Pour une monnaie locale de droite
Les monnaies locales sont majoritairement portées par des acteurs venus de l’altermondialisme, pour lesquels elles ne sont que la déclinaison contemporaine d’une longue tradition anticapitaliste de redéfinition des échanges, comme l’entreprit Robert Owen avec son magasin coopératif en 1832. Écriture inclusive et rhétorique citoyenne sont ainsi courantes sur les sites des monnaies. Dans une perspective libérale, ces monnaies associatives pourraient être un pas fait vers la concurrence des monnaies théorisée par Friedrich Hayek, l’objectif étant cette fois la privatisation des systèmes monétaires, mouvement auquel participe à plus large échelle le bitcoin.
Comme pour la question syndicale au siècle dernier, la droite aurait pourtant tort de se détourner de ce genre d’initiatives. La préférence donnée à des entreprises de proximité aux savoir-faire français, la reconstruction de solidarités locales conformément à la doctrine chrétienne, un respect sain et incarné de l’environnement : nul doute que les monnaies locales peuvent tout à fait s’inscrire dans un imaginaire conservateur.

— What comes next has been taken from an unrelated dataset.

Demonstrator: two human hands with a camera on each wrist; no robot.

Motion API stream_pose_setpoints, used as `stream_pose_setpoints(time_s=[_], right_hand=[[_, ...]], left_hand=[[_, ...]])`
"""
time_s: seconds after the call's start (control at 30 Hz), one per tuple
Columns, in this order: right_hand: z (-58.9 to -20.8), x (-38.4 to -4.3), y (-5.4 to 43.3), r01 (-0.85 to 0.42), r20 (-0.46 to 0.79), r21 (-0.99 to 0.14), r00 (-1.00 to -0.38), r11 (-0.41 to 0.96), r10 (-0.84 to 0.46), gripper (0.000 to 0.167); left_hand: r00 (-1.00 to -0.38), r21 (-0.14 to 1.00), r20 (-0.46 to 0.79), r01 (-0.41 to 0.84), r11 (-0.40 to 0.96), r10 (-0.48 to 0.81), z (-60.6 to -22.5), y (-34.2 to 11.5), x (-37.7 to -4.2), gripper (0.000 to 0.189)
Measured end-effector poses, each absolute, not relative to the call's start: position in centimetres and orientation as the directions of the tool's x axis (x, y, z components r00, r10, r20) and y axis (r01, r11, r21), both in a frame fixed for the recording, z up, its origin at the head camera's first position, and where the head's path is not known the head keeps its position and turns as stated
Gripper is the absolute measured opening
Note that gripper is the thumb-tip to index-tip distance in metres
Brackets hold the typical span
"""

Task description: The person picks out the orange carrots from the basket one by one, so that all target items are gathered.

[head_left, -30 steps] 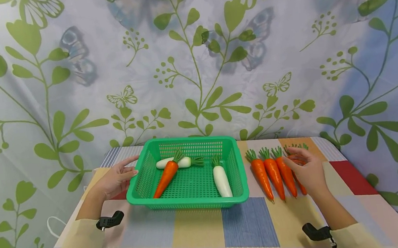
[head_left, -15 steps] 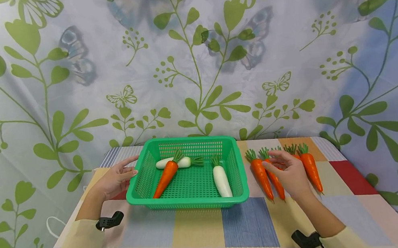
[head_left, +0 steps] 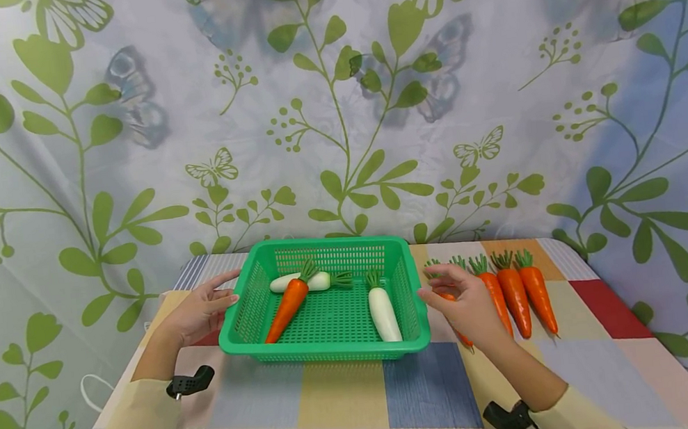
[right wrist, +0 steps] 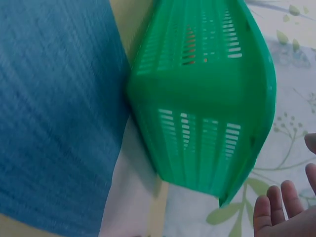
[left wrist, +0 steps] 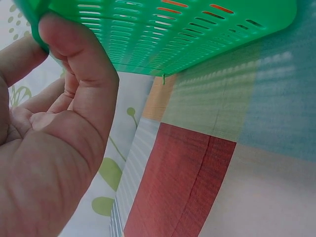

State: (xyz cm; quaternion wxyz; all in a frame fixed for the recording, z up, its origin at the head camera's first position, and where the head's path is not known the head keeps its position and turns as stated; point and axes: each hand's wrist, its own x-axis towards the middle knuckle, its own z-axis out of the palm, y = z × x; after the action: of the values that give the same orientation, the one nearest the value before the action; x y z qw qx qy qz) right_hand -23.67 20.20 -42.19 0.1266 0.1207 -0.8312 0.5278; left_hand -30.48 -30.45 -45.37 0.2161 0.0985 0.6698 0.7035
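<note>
A green slotted plastic basket (head_left: 327, 350) stands on the table, holding a carrot (head_left: 290, 310) and two white radishes, one (head_left: 321, 281) lying crosswise partly under the carrot and the other (head_left: 384, 315) pointing forward. My left hand (head_left: 194, 315) is at the basket's left rim. In the left wrist view its thumb (left wrist: 59, 37) overlaps that rim from outside. My right hand (head_left: 468, 307) hovers beside the right rim, fingers spread and empty, partly hiding the leftmost loose carrot (head_left: 465, 339). The right wrist view shows its fingers (right wrist: 291, 197) apart from the basket.
Several loose carrots (head_left: 536, 292) lie in a row on the table to the basket's right, green tops away from me. A patchwork cloth (head_left: 338, 397) covers the table. A leaf-patterned curtain (head_left: 334, 124) hangs right behind it. A white cable (head_left: 88, 391) loops at the left edge.
My right hand has moved left across the row of loose carrots to the basket's right rim, uncovering the carrots on the right. The left hand and basket have stayed put.
</note>
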Motion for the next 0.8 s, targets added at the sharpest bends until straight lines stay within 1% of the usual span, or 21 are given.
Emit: stream_pose_setpoints(time_s=[0.13, 0.3, 0.5, 0.67, 0.8], right_hand=[[-42.2, -23.8, 19.1, -0.357, 0.345, -0.858, -0.933, 0.370, -0.101, 0.042], [-42.0, -24.0, 17.8, -0.388, 0.363, -0.863, -0.921, 0.323, -0.139, 0.037], [-41.5, -24.3, 16.4, -0.418, 0.379, -0.856, -0.908, 0.304, -0.179, 0.034], [-40.8, -24.1, 15.1, -0.353, 0.306, -0.891, -0.931, 0.284, -0.198, 0.035], [-40.2, -23.9, 14.0, -0.293, 0.244, -0.925, -0.947, 0.242, -0.211, 0.038]], left_hand=[[-0.891, 0.986, -0.147, -0.164, -0.004, 0.431, -45.4, -30.4, -30.5, 0.075], [-0.895, 0.987, -0.140, -0.159, -0.009, 0.424, -45.4, -30.5, -30.5, 0.074], [-0.895, 0.988, -0.136, -0.154, -0.009, 0.425, -45.5, -30.5, -30.5, 0.074], [-0.892, 0.988, -0.135, -0.153, -0.008, 0.432, -45.5, -30.5, -30.5, 0.076], [-0.889, 0.989, -0.129, -0.148, -0.007, 0.440, -45.5, -30.5, -30.5, 0.076]])
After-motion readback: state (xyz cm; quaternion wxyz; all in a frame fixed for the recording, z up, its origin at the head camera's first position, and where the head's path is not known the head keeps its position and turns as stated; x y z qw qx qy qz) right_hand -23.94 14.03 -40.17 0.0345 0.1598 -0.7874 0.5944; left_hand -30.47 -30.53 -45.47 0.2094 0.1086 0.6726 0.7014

Elles pourraient être l’occasion d’un réenracinement et d’une réaffirmation identitaire, quitte à choquer la tradition uniformisatrice et universalisante du jacobinisme français
Surtout, elles pourraient être l’occasion d’un réenracinement et d’une réaffirmation identitaire, quitte à choquer la tradition uniformisatrice et universalisante du jacobinisme français. L’eusko est encore une fois l’exemple le plus parlant : son utilisation est conditionnée à l’utilisation de la langue basque, et les commerçants doivent attester d’une maîtrise du dialecte. Loin des billets euro au graphisme neutre représentant des bâtiments imaginaires, les billets eusko renvoient tour à tour à la txalaparta, à une scène de danse souletine ou au port de Bayonne.
En clair, l’eusko promeut la langue locale, célèbre l’imaginaire traditionnel, met en lumière l’identité du terroir. Payer en eusko, c’est s’inscrire dans une fresque historico-culturelle et dans une communauté charnelle. Il est à ce titre intéressant de voir que les monnaies locales sont surreprésentées dans les périphéries françaises, particulièrement en Provence, en Euskadi et dans le sud de l’Occitanie, dans l’Est français et dans la Bretagne historique, en clair dans cette France des minorités dont parlait Paul Sérant. Et c’est cette potentialité antimoderne des monnaies locales, cette entrave organique faite à l’émancipation individuelle qui motive les critiques de l’ONG Attac à leurs endroits. De quoi suffire à choisir notre camp.